The view presented here differs. Movements are viewed not as a reaction to stimuli, but as the means to attain intended goals (ideomotor principle; see James, 1890/1981; Prinz, 1997). The way in which goal representations can influence movement kinematics is by the process of anticipation. Goal representations evoke the anticipation of the desired goal state of the motor system. Movement kinematics are then chosen to achieve this desired goal state. In the present experiments the experience of arriving at a certain position at a certain time represents an action effect. The anticipation of this effect activates the corresponding motor commands. A similar theoretical framework is represented in the concept of internal models (forward and inverse, e.g., Wolpert, Ghahramani, & Flanagan, 2001). A forward model predicts the sensory consequences of a movement; an inverse model predicts motor commands from desired consequences or action effects. Thus, one can argue that the respective motor commands for goal-directed actions are chosen using an inverse model.

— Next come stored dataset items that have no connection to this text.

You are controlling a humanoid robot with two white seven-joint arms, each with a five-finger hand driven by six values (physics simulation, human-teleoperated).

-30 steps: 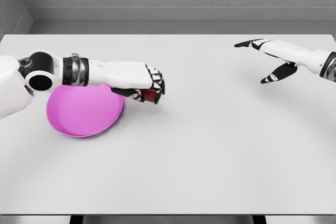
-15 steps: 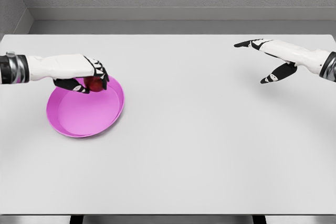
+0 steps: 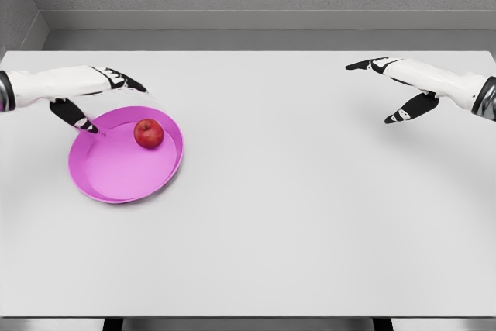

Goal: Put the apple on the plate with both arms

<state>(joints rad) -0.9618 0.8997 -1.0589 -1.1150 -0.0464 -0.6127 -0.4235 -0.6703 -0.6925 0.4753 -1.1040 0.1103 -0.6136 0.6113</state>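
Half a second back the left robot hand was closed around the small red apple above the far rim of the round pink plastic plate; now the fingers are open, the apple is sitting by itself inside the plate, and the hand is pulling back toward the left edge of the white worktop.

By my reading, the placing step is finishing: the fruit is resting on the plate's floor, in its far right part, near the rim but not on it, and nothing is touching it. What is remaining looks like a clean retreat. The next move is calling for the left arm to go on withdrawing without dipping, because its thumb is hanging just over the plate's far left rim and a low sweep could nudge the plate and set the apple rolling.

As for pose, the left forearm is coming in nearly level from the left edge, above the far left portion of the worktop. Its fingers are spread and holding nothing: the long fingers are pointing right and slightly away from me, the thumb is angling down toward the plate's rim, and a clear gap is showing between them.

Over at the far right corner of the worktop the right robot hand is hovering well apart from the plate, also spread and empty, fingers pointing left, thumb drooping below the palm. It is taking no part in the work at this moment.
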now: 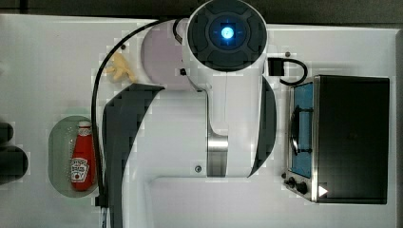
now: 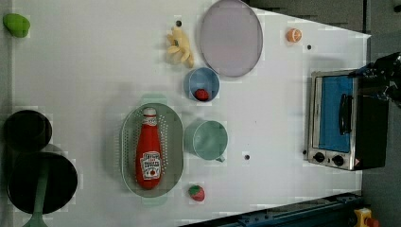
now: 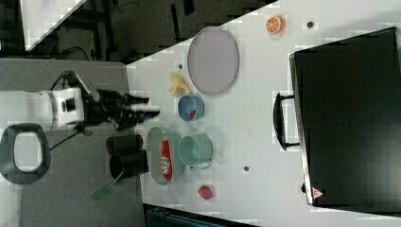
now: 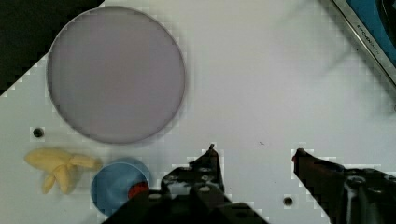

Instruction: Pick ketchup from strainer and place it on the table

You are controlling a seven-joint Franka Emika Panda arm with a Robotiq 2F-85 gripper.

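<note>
Overhead, gripper [image 4: 254,151] jaws gape wide, empty; ketchup [image 2: 149,149] fills strainer [image 2: 128,142] lengthwise.

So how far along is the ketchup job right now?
Nothing looks done yet: the ketchup lies flat inside the strainer. In hand: nothing; the claw hangs open and empty above the table, near the grey plate. Left: reach the strainer, grip the bottle, lift it, set it on the table.
</note>
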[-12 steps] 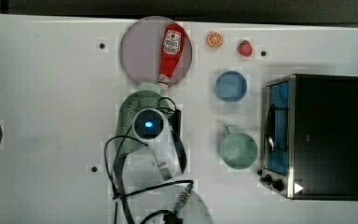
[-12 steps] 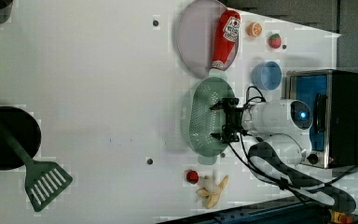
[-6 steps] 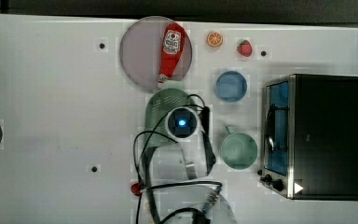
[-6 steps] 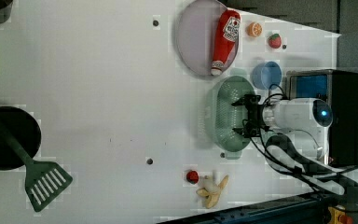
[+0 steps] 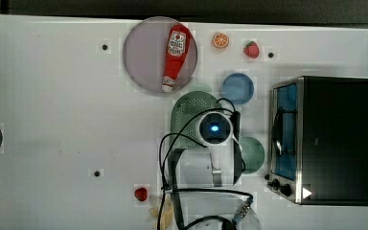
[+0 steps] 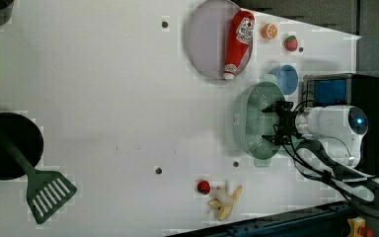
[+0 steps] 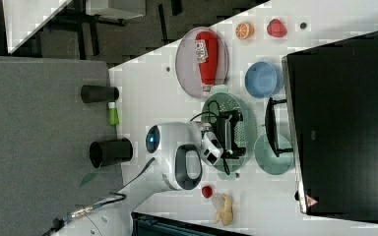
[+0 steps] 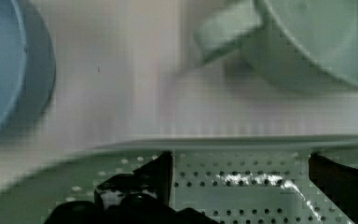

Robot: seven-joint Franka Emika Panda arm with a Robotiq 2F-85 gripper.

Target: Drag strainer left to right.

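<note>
The pale mint-green strainer (image 5: 186, 111) lies on the white table between the grey plate and the green mug, partly under my arm. In the left view, my gripper (image 6: 273, 123) reaches down into the strainer (image 6: 252, 121), against the wall on the left view's right. The wrist view shows the two black fingers (image 8: 154, 179) spread wide apart inside the perforated strainer (image 8: 242, 189), just below its rim, so the gripper (image 8: 240, 179) is open. In the right view, the gripper (image 7: 235, 132) is inside the strainer (image 7: 222, 110).
A blue bowl (image 5: 237, 88) and a green mug (image 5: 252, 154) sit close to the strainer, on the top view's right. Beyond them stands a black toaster oven (image 5: 322, 139). A grey plate (image 5: 143, 57) carries a ketchup bottle (image 5: 175, 56). A banana (image 6: 224, 201) and a red fruit (image 6: 204, 186) lie near the table's edge.
My arm and the strainer have slid together toward the top view's right, ending close to the blue bowl and the green mug. The fingers stay inside the strainer.
</note>
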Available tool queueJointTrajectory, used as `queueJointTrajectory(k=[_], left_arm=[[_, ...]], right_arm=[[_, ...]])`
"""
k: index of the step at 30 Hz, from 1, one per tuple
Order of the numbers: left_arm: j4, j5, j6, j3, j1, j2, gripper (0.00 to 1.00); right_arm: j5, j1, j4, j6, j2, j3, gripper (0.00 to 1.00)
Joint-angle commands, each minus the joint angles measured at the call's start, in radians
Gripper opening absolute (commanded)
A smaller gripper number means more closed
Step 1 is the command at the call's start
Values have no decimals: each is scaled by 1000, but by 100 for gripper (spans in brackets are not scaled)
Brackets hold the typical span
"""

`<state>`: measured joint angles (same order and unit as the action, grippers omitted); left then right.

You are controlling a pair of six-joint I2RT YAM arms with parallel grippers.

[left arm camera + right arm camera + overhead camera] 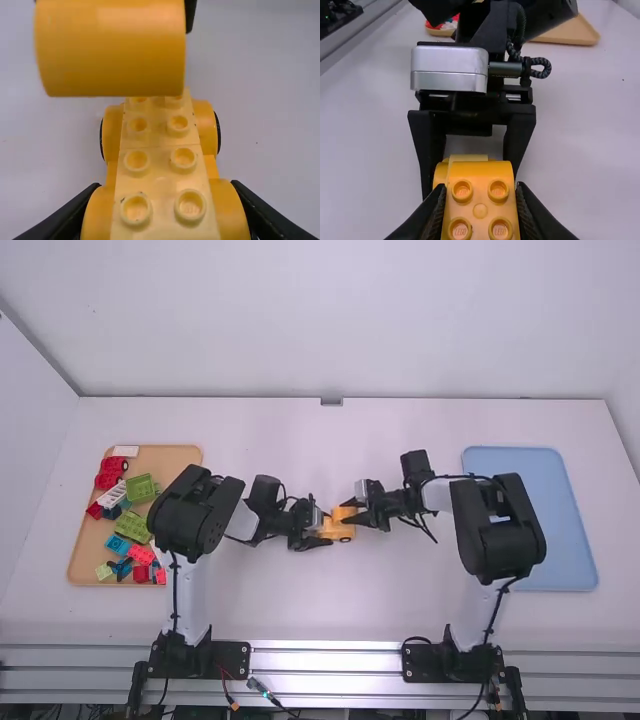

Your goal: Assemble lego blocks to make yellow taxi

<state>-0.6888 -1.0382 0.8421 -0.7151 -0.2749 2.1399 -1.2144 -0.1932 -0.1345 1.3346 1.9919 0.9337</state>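
Near the middle of the table in the high view, my left gripper [312,532] is shut on the yellow car base [328,530]. Facing it from the right, my right gripper [352,513] grips a yellow block [345,512]. In the left wrist view, my left gripper [165,212] holds the studded car base [160,155] by its sides, and the rounded yellow block [112,50] is over its far part. In the right wrist view, my right gripper [480,200] is shut on that block [480,195], studs showing; whether it touches the base is unclear.
A wooden tray [80,562] with red, green and blue blocks lies at the left, beside the left arm. A blue tray [520,462] lies at the right, partly behind the right arm. Both grippers are close together.
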Motion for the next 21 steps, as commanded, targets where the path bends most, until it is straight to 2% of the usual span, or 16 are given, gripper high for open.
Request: queueJointTrajectory(k=[1,12,21], left_arm=[[15,11,18,0,1,8,51],[26,45,-8,-11,1,8,51],[37,45,1,-26,1,8,51]], right_arm=[[-48,2,-5,-8,31,16,4],[42,-74,0,-29,30,6,1],[35,-51,62,-41,30,-24,0]])
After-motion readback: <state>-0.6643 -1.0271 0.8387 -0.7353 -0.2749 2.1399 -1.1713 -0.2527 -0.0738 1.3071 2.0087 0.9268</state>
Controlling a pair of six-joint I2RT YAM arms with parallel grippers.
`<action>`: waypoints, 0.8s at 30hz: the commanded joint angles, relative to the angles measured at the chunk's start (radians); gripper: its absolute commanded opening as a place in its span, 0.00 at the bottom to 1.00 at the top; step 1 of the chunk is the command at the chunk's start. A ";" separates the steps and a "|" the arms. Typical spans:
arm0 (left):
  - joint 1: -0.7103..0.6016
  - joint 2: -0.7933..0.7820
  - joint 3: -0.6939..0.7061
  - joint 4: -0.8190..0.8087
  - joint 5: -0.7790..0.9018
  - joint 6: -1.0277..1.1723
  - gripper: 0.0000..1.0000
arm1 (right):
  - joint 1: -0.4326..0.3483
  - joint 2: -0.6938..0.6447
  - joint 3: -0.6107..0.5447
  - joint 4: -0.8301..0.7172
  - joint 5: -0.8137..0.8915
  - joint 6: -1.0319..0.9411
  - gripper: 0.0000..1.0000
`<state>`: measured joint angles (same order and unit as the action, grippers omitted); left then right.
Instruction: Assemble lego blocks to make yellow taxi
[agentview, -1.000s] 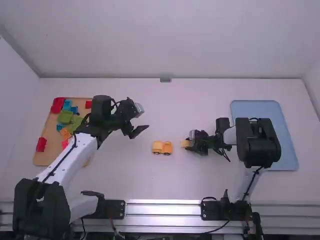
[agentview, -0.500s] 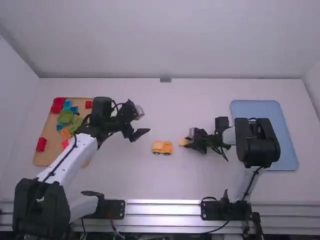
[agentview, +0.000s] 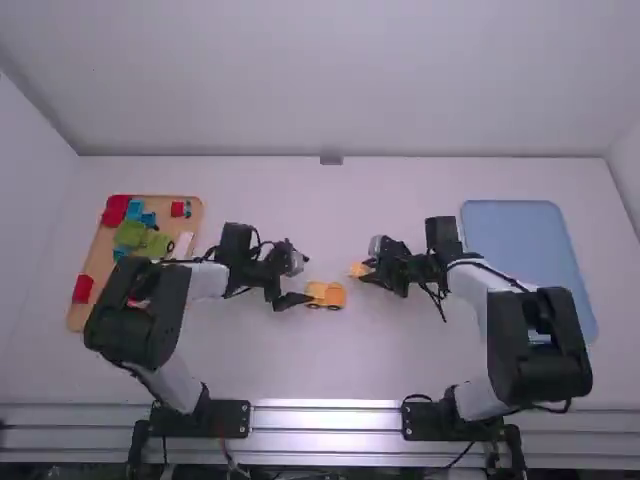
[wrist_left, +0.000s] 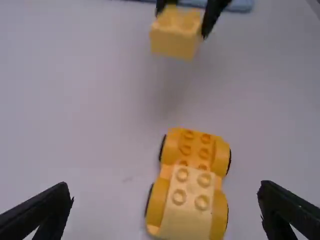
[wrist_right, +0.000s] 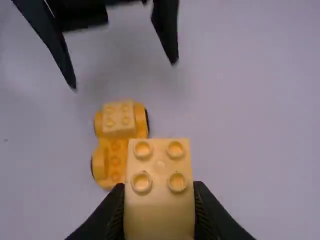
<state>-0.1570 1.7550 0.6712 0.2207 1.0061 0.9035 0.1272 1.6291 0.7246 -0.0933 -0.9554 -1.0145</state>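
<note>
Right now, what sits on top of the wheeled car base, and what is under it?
A pale yellow block covers one end of the wheeled car base; bare studs show at the other. What's underneath is hidden.

White table (agentview: 330, 365) with a tan tray (agentview: 103, 262) at left, blue tray (agentview: 525, 235) at right, yellow-orange wheeled block car (agentview: 325, 294) between.

The light yellow block (wrist_left: 173, 41) looks blurred, its far end hidden.

a pale block (wrist_left: 189, 215) sits atop the yellow wheeled base (wrist_left: 195, 145).
</note>
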 joint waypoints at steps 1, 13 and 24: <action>-0.029 0.056 0.002 0.027 0.050 0.062 0.99 | 0.052 -0.055 0.016 -0.026 0.058 0.053 0.16; -0.126 0.151 0.003 0.106 -0.108 0.062 0.99 | 0.181 -0.084 0.014 -0.047 0.113 0.122 0.16; -0.145 0.194 0.003 0.156 -0.153 0.025 0.80 | 0.182 0.026 -0.063 0.178 0.071 0.215 0.20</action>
<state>-0.3038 1.9354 0.6716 0.3767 0.8562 0.9390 0.3214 1.6218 0.6937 0.0772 -0.8379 -0.8356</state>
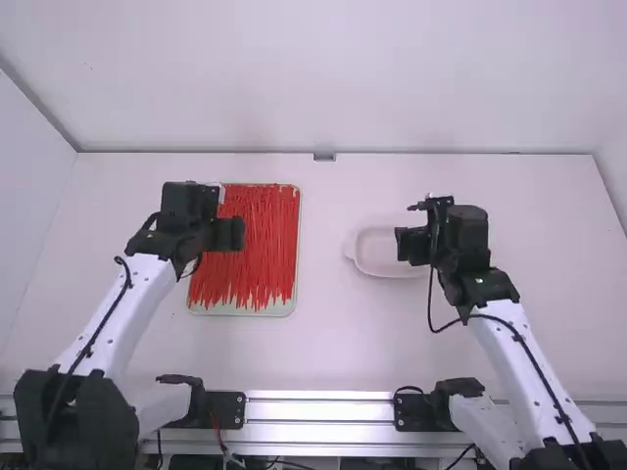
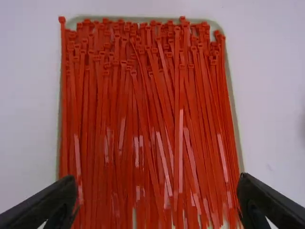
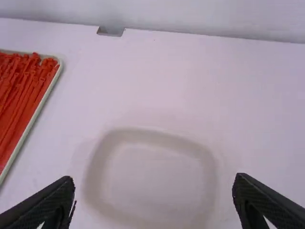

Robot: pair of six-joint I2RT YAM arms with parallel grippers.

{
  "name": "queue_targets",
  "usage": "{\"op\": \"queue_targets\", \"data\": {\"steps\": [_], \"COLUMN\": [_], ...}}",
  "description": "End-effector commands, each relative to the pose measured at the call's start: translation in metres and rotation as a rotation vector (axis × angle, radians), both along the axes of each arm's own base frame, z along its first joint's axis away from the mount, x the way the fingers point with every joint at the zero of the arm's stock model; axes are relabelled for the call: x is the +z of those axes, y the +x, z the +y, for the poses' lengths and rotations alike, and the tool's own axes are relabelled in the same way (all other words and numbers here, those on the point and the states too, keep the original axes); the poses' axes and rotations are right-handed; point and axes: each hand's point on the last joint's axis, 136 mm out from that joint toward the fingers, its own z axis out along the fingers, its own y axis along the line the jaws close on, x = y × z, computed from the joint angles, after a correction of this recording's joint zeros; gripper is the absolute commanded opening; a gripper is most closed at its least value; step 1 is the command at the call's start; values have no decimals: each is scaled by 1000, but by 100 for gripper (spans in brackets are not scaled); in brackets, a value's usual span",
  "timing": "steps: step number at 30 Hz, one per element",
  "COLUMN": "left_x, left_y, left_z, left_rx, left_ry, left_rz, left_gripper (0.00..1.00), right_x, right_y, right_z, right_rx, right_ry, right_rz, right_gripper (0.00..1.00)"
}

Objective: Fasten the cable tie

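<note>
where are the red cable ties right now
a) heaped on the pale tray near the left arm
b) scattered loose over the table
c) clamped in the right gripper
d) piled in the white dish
a: the red cable ties lie in a heap on the pale tray, right under the open left gripper.

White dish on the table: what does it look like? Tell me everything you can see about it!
The white dish is a shallow rounded rectangle with a raised rim, smooth like plastic, and it looks empty. It sits flat on the white table, apart from the tray of red cable ties to its left in the high view. The right gripper hangs above it, open, not touching it.
</note>
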Motion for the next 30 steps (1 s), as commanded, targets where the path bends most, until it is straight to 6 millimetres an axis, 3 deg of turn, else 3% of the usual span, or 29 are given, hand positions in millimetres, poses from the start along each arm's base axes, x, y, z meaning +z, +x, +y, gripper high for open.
{"op": "queue_targets", "data": {"steps": [1, 6, 13, 21, 30], "left_x": [5, 0, 2, 18, 44], "left_y": [9, 17, 23, 19, 38], "left_z": [-7, -7, -11, -11, -11], "left_rx": [-38, -35, -43, -43, -37], "left_ry": [-4, -8, -10, -9, -13], "left_rz": [4, 41, 67, 92, -1], "left_gripper": [92, 96, 99, 99, 99], "right_x": [12, 16, 22, 30, 34], "right_y": [7, 8, -10, -16, -9], "right_z": [12, 34, 57, 46, 45], "right_rx": [29, 92, 163, 93, 88], "right_ry": [12, 12, -2, 11, 23], "right_rz": [-6, 2, 22, 17, -6], "right_gripper": [92, 96, 99, 99, 99]}}
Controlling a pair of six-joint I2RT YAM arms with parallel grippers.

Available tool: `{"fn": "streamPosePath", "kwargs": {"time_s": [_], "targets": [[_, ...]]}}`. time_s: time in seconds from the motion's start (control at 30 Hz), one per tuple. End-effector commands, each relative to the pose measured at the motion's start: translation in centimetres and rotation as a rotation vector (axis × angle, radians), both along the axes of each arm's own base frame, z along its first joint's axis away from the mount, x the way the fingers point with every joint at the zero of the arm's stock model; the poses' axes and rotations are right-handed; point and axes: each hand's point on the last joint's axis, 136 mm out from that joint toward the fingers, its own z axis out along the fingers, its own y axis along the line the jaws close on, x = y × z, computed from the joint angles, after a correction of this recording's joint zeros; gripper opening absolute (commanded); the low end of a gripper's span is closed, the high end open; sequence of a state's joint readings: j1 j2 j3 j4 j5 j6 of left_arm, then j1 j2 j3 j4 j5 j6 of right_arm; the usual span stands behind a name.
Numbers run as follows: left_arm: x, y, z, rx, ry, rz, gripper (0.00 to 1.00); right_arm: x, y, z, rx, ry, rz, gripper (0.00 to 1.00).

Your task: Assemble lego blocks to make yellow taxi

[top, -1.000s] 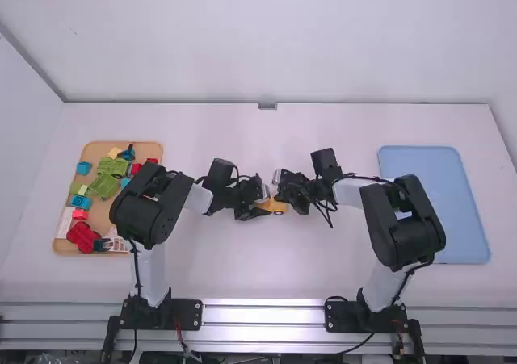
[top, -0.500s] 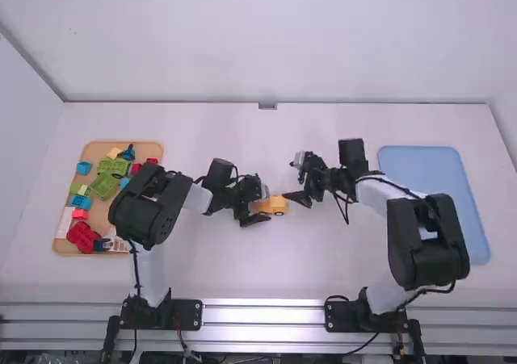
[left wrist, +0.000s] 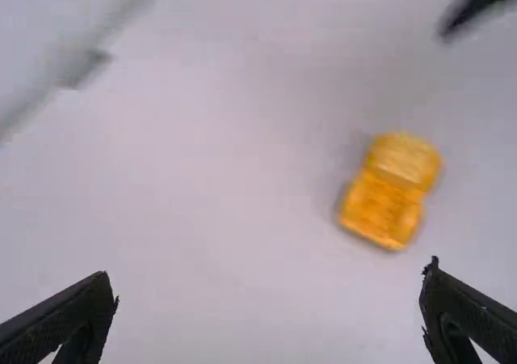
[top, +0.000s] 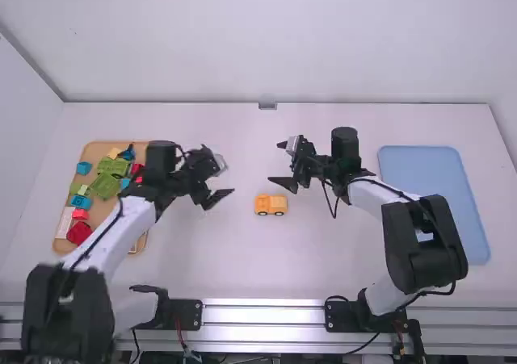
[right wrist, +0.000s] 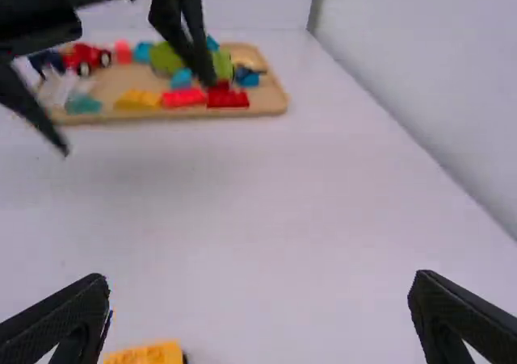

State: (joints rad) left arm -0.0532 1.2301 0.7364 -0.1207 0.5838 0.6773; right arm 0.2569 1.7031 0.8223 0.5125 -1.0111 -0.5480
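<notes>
A small yellow-orange block vehicle (top: 271,205) stands by itself on the table between the arms, with neither gripper touching it. My left gripper (top: 231,178) is open to its left and farther back in the high view. Beyond the vehicle and slightly right, my right gripper (top: 275,162) is open too. In the left wrist view the vehicle (left wrist: 391,190) has a blocky cab end, and that view's own gripper (left wrist: 271,287) holds nothing. The right wrist view has part of the vehicle (right wrist: 147,354) low between the spread fingers of the right gripper (right wrist: 260,287).
On the left, a wooden tray (top: 90,151) holds several loose bricks, green, blue, red and yellow, partly behind the left arm. A blue tray (top: 436,202) lies on the right, beside the right arm. A wall borders the table's (top: 242,259) far edge.
Both grippers have come away from the vehicle. The right one backed off first, then moved slightly farther from the camera; the left let go and swung left, leaving the vehicle on the table.
</notes>
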Motion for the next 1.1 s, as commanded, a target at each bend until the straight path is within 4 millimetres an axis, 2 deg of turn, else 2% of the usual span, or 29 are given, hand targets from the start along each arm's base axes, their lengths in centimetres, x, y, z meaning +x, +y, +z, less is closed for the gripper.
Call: {"fn": "streamPosePath", "kwargs": {"time_s": [0.0,0.03,0.1,0.13,0.17,0.37,0.57,0.63,0.73,0.83,0.93,1.07], "targets": [[1.1,5.1,3.7,-0.081,-0.001,0.387,0.99,-1.2,2.1,2.0,0.078,0.130,0.023,0.99],[1.2,6.9,4.8,-0.126,-0.005,0.522,0.99,-1.2,2.8,2.8,0.090,0.136,0.034,0.99],[0.4,12.7,7.5,-0.251,-0.051,0.915,0.99,-1.0,4.4,4.7,0.093,0.160,0.056,0.99],[0.2,13.3,7.8,-0.257,-0.062,0.953,0.99,-0.9,4.6,4.9,0.090,0.164,0.056,0.99],[-0.9,15.2,8.7,-0.263,-0.096,1.054,0.99,-0.5,5.2,5.5,0.063,0.164,0.049,0.99],[-4.3,17.8,11.9,-0.291,-0.103,1.195,0.99,0.3,7.9,7.3,-0.122,0.091,-0.005,0.99],[-5.7,21.0,13.1,-0.276,-0.025,1.363,0.99,-0.6,10.3,8.8,-0.161,0.023,0.026,0.99],[-5.6,22.2,13.0,-0.258,0.027,1.413,0.99,-1.0,11.0,9.2,-0.148,0.008,0.041,0.99],[-5.3,25.1,12.4,-0.237,0.100,1.545,0.99,-2.2,12.3,9.4,-0.130,0.001,0.092,0.99],[-4.3,26.6,12.1,-0.238,0.134,1.575,0.99,-3.0,13.1,9.3,-0.128,-0.005,0.124,0.99],[-2.9,27.5,11.7,-0.265,0.185,1.568,0.99,-3.0,13.5,8.9,-0.149,-0.016,0.099,0.99],[-1.1,28.7,10.0,-0.267,0.323,1.560,0.99,-2.2,13.4,8.5,-0.180,-0.028,0.045,0.99]]}}
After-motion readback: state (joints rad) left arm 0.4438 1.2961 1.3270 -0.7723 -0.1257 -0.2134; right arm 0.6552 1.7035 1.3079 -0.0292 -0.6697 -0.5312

To sum up, the data are in support of an ideomotor rather than a sensory-motor view on movement control. Thus, existing models of movement control will ultimately have to include goal representations to fully explain observed movement characteristics.
CONCLUSION
The main goal of the present study was to investigate whether movement kinematics can be viewed as a reaction to target stimuli (position, time), or rather the means to attain intended goals (to be in a certain position at a given time). In order to provide a basis for this question, it was first shown that movement kinematics towards temporal and spatial targets differ from kinematics away from those targets. Further, kinematics are different for movements to temporal (relatively short movement times, high and late peak velocity) and spatial (relatively long movement times, early peak velocity) targets (Experiments 1 and 2). To obtain evidence for the influence of goal representations on kinematics, combinations of temporal and spatial targets were investigated in Experiments 3 and 4. Not only the presence of the physical features of the targets, but also the way in which targets are represented, is important for determining the observed movement kinematics. Results are in support of an ideomotor rather than a sensory-motor view on movement control. Existing models of movement control will ultimately have to include goal representations of participants to fully explain observed movement characteristics. Further research has to investigate whether the present findings on continuous movements generalize to movements in discrete aiming situations.